# install.packages("topicmodels")
# install.packages("tm")
library(topicmodels)
library(tm)
Loading required package: NLP
Changjun Lee
May 6, 2023
Topic modeling is an unsupervised machine learning technique used to discover latent structures within a large collection of documents or text data. This technique is particularly useful for exploring, organizing, and understanding vast text corpora. One popular method for topic modeling is Latent Dirichlet Allocation (LDA), which is a generative probabilistic model that assumes a mixture of topics over documents and words within topics. In this blog post, we will delve into the details of LDA and demonstrate how to perform topic modeling in R using the ‘topicmodels
’ package.
Latent Dirichlet Allocation (LDA):
LDA is based on the idea that documents are mixtures of topics, where each topic is a probability distribution over a fixed vocabulary. The generative process for LDA can be summarized as follows:
For each topic k, sample a word distribution \(φ_k\) ~ Dir(β).

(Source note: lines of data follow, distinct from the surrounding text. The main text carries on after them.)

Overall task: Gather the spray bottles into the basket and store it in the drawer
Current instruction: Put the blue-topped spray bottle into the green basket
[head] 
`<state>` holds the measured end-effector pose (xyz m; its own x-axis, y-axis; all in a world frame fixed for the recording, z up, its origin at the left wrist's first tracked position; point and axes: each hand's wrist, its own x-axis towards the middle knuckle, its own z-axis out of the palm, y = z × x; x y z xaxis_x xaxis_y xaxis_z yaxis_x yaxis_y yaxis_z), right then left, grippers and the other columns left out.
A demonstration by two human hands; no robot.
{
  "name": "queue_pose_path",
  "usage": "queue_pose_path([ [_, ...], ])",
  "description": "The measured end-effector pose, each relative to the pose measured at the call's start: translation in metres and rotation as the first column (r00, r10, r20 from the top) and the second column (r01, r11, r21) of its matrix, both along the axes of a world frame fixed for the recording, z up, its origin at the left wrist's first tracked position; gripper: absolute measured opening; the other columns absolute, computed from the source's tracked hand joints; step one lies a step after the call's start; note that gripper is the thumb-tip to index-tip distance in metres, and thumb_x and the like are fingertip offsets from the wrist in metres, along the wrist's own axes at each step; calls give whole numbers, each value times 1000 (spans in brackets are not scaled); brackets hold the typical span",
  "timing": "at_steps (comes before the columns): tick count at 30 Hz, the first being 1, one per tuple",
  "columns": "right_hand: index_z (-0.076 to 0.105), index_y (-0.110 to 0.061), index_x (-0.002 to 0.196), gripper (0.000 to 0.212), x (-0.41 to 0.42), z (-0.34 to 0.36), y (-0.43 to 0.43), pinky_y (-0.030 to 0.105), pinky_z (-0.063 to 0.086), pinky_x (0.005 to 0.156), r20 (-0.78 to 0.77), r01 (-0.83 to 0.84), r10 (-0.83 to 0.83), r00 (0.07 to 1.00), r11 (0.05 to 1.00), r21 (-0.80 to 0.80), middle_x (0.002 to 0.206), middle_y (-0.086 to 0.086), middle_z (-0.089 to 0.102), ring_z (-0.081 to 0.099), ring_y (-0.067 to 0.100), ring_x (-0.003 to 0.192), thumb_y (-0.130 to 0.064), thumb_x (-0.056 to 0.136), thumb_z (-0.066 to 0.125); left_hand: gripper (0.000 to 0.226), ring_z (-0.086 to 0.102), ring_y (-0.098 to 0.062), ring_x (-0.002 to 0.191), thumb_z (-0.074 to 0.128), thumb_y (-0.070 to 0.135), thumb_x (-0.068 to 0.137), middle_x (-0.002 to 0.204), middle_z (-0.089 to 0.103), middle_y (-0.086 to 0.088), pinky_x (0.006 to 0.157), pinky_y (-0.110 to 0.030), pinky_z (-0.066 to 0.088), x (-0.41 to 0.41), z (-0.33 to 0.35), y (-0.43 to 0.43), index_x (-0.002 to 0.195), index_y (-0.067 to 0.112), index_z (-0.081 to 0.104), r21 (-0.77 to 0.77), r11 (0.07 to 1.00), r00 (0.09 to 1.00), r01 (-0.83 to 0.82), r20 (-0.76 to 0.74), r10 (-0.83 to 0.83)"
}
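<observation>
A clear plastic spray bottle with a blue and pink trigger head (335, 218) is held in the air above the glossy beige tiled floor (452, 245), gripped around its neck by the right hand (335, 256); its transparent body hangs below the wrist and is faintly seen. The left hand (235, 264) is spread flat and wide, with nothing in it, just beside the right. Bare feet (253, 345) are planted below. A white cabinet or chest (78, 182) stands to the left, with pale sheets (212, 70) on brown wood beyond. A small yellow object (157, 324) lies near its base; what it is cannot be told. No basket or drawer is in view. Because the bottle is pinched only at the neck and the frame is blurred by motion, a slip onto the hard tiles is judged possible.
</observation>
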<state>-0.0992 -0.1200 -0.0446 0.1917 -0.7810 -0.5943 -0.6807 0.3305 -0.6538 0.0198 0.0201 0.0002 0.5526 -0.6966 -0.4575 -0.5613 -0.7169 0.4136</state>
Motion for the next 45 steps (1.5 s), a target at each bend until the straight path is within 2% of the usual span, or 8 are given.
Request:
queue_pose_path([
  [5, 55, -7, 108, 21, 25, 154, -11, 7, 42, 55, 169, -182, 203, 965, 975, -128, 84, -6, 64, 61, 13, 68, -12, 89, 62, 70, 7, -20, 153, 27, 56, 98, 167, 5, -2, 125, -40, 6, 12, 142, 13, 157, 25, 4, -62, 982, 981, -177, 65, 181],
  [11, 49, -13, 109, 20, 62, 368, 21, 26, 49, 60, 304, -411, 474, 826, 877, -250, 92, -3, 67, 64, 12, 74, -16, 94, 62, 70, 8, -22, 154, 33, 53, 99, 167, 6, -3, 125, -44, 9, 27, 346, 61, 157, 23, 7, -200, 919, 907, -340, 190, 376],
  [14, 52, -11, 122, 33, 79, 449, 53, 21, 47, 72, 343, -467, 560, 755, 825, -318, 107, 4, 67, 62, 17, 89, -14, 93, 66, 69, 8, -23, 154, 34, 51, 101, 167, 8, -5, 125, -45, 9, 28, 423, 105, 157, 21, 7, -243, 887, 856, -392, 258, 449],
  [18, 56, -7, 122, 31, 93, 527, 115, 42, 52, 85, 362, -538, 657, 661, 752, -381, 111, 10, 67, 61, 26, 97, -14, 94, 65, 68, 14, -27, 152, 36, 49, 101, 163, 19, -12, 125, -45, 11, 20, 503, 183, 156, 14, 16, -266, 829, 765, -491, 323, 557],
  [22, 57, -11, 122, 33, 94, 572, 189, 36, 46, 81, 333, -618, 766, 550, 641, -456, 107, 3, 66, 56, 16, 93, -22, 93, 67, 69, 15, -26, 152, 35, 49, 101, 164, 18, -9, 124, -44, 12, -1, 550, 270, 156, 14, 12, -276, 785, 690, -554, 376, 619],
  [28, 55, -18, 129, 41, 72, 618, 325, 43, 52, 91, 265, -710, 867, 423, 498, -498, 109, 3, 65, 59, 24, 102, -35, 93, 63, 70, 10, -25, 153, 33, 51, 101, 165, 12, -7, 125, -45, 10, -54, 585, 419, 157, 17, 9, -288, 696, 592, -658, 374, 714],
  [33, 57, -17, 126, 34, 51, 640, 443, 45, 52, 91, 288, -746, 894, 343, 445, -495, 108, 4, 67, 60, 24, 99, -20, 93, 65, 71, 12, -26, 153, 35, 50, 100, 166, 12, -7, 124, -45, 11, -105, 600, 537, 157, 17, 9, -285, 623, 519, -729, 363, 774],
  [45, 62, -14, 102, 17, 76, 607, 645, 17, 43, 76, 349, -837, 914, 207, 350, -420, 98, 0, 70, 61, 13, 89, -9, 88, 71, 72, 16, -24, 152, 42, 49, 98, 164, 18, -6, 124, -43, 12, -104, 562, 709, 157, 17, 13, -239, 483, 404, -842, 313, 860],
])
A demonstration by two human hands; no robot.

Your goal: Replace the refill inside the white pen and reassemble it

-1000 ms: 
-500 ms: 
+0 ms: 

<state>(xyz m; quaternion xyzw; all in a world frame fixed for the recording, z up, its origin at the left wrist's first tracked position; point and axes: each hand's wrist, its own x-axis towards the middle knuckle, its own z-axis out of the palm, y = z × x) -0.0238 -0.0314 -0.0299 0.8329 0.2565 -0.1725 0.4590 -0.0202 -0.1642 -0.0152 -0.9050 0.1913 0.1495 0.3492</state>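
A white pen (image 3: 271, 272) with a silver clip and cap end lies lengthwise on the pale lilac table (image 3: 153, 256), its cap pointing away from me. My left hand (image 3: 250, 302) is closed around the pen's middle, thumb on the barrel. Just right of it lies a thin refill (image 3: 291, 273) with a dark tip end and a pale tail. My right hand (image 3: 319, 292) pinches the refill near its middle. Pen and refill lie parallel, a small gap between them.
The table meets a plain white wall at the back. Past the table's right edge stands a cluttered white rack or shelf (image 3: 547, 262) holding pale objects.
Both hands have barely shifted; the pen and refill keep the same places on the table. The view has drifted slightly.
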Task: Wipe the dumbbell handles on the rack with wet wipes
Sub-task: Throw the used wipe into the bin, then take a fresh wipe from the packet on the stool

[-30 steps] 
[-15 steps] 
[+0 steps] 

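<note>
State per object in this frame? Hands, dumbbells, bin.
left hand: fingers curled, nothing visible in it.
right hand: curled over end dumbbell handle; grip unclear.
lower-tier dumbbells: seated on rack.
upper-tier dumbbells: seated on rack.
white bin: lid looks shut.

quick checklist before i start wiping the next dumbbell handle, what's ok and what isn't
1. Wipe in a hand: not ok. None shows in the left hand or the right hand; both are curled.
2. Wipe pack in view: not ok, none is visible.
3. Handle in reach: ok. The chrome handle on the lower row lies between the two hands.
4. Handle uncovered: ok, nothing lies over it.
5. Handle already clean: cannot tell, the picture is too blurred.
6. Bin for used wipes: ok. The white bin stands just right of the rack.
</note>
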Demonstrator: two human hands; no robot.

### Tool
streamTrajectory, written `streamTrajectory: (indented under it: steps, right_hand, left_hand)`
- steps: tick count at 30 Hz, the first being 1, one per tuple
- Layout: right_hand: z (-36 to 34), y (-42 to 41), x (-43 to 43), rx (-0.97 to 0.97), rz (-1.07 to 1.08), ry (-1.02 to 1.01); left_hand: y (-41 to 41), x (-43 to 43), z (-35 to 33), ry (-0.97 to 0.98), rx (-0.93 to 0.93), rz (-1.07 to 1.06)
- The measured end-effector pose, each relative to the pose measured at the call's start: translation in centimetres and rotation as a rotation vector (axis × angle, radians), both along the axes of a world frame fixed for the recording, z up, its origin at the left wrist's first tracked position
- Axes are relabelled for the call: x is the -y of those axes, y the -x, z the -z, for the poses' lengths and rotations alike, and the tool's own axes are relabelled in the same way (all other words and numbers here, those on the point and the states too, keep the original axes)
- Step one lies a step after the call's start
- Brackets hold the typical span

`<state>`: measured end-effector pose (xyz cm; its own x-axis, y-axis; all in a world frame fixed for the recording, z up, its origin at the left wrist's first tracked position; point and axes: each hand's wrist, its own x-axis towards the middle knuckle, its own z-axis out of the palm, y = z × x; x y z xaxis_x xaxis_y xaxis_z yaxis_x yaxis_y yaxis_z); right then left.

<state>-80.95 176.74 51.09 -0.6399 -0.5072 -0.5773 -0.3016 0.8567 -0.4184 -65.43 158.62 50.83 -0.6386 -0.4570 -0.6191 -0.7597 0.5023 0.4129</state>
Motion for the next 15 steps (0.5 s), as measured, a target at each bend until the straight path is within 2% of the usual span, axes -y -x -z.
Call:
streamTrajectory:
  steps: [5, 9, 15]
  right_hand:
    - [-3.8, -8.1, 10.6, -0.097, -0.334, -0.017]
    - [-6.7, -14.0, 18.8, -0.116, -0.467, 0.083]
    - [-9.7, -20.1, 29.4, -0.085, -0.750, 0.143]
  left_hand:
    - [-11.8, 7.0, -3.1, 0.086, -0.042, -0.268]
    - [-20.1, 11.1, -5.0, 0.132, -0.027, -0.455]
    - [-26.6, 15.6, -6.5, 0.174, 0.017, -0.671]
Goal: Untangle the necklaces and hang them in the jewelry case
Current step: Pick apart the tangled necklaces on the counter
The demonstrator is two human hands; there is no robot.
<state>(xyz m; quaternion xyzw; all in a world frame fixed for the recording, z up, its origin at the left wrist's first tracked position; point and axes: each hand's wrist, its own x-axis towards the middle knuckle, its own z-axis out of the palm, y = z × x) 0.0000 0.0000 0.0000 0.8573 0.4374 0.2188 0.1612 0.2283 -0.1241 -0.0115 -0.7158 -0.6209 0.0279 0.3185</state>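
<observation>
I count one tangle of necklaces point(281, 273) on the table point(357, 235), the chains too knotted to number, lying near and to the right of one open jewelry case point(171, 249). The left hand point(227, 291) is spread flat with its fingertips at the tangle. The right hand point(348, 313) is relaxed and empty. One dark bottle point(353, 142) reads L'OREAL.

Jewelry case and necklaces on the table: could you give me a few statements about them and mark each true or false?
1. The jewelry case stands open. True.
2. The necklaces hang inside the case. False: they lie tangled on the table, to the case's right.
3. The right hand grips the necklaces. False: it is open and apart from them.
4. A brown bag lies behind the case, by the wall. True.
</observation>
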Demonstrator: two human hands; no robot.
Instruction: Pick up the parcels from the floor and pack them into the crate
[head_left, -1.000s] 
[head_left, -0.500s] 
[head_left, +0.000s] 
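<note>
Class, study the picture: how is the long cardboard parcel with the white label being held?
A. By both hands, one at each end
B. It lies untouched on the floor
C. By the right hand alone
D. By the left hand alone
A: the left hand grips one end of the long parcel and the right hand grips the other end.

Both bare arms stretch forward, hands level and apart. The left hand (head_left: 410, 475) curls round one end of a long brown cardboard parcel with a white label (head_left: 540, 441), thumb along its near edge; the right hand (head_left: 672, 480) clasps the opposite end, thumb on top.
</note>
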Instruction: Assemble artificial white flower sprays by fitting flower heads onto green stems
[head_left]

For each document d, sample a topic distribution \(θ_d\) ~ Dir(α).
For each word w in document d, sample a topic \(z_d\), w ~ Multinomial(\(θ_d\)), then sample the word \(w_d\), n ~ Multinomial(\(φ_z\)).
Here, Dir(α) and Dir(β) denote Dirichlet distributions with parameters α and β, respectively. α and β are hyperparameters controlling the shape of the distributions. The main goal of LDA is to infer the latent topic structures θ and φ by observing the documents.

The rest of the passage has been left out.